Could you restate word for word the lines running from the one with "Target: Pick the" to the end of the data, both ends included, but without pictures?

[Data to examine]

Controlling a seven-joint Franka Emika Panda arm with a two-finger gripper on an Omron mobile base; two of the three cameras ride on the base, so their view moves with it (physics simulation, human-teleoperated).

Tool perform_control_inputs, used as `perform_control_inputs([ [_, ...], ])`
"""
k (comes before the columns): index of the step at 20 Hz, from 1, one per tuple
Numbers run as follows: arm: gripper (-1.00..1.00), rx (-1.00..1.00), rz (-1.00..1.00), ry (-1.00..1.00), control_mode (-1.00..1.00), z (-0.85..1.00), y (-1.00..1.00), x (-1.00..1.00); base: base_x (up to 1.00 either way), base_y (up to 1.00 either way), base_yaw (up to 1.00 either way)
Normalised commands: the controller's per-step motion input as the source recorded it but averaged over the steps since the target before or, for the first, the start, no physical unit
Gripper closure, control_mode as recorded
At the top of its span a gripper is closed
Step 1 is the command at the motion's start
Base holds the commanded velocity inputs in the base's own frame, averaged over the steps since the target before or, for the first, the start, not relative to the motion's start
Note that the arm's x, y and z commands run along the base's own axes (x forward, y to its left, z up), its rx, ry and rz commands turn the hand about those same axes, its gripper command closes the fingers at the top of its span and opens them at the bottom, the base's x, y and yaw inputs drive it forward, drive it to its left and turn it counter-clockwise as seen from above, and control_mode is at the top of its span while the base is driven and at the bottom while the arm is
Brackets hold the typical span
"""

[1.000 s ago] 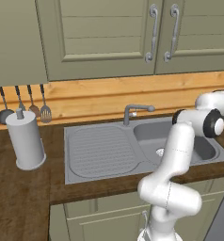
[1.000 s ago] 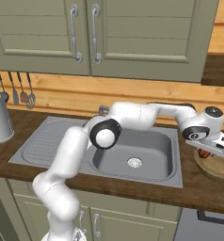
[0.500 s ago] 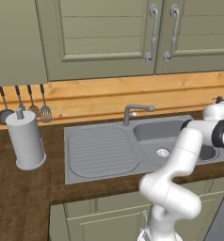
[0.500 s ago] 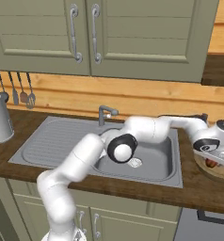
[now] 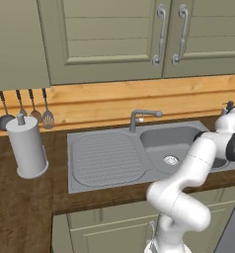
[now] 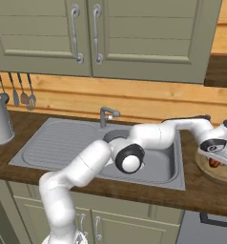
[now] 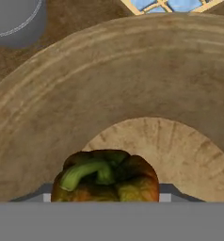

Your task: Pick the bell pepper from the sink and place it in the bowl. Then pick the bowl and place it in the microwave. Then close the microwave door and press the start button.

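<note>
Bell pepper (image 7: 106,176) in bowl (image 7: 62,103); bowl on counter (image 6: 201,190) right of sink (image 6: 63,143).

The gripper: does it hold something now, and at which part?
The gripper holds the bell pepper over the bowl. The fingers sit at its two sides, low on the body, with the green stem free.

A rendered home kitchen, plainly: panelled olive cabinet doors (image 5: 109,39) with curved metal handles overhead, a grey steel sink (image 5: 139,153) with ribbed drainboard and curved grey faucet (image 5: 141,117) set in a dark wooden counter (image 5: 20,207), cooking utensils (image 5: 33,108) hanging along the pale wood backsplash.
</note>
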Motion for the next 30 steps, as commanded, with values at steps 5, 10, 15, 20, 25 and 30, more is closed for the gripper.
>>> perform_control_inputs([
  [5,-1.00,-0.20,0.00,-0.12,-1.00,-0.14,0.57,-0.32,0.00,0.00,0.00],
  [10,-1.00,-0.62,0.00,-0.01,-1.00,-0.57,0.56,-0.11,0.00,0.00,0.00],
  [15,-1.00,-0.33,0.00,-0.01,-1.00,0.24,0.41,-0.08,0.00,0.00,0.00],
  [20,-1.00,0.06,0.00,0.10,-1.00,0.57,0.36,-0.22,0.00,0.00,0.00],
  [25,-1.00,0.02,0.00,0.26,-1.00,0.00,0.42,0.00,0.00,0.00,0.00],
  [30,-1.00,-0.01,0.01,0.02,-1.00,-0.01,0.19,0.16,0.00,0.00,0.00],
])
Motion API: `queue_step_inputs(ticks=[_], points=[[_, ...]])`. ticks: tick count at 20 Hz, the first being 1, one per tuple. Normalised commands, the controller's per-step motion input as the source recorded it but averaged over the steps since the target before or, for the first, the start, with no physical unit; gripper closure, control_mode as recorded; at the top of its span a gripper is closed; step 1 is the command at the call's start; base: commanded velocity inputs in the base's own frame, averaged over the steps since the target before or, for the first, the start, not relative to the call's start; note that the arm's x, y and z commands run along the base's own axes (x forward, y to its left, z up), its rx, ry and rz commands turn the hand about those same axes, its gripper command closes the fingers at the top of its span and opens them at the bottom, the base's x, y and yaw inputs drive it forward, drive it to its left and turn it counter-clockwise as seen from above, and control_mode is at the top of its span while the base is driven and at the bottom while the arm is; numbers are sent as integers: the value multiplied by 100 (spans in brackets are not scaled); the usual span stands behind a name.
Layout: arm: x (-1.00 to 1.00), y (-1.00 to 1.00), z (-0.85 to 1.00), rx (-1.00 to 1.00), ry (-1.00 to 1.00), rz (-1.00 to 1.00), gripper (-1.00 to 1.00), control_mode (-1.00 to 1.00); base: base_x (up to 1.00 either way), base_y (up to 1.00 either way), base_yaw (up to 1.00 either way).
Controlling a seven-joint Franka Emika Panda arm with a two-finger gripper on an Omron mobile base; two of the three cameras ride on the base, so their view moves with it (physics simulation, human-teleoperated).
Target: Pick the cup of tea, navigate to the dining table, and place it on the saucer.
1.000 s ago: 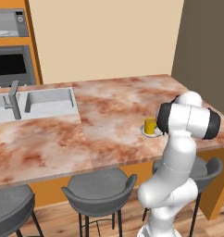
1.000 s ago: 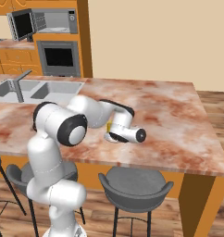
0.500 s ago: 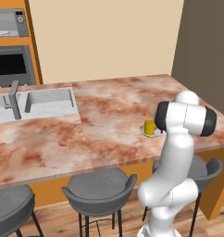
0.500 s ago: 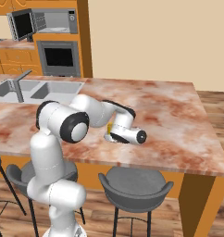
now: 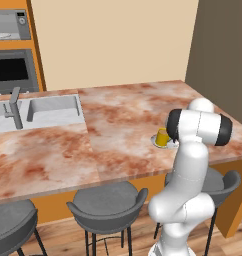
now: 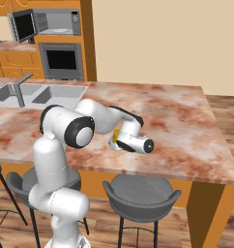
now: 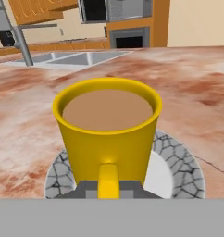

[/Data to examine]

_Response below:_
Target: Pick the cup of tea, navigate to the dining table, and place it on the saucer.
1.000 s ago: 
1.000 s ago: 
0.500 s ago: 
0.500 s ago: 
now: 
now: 
now: 

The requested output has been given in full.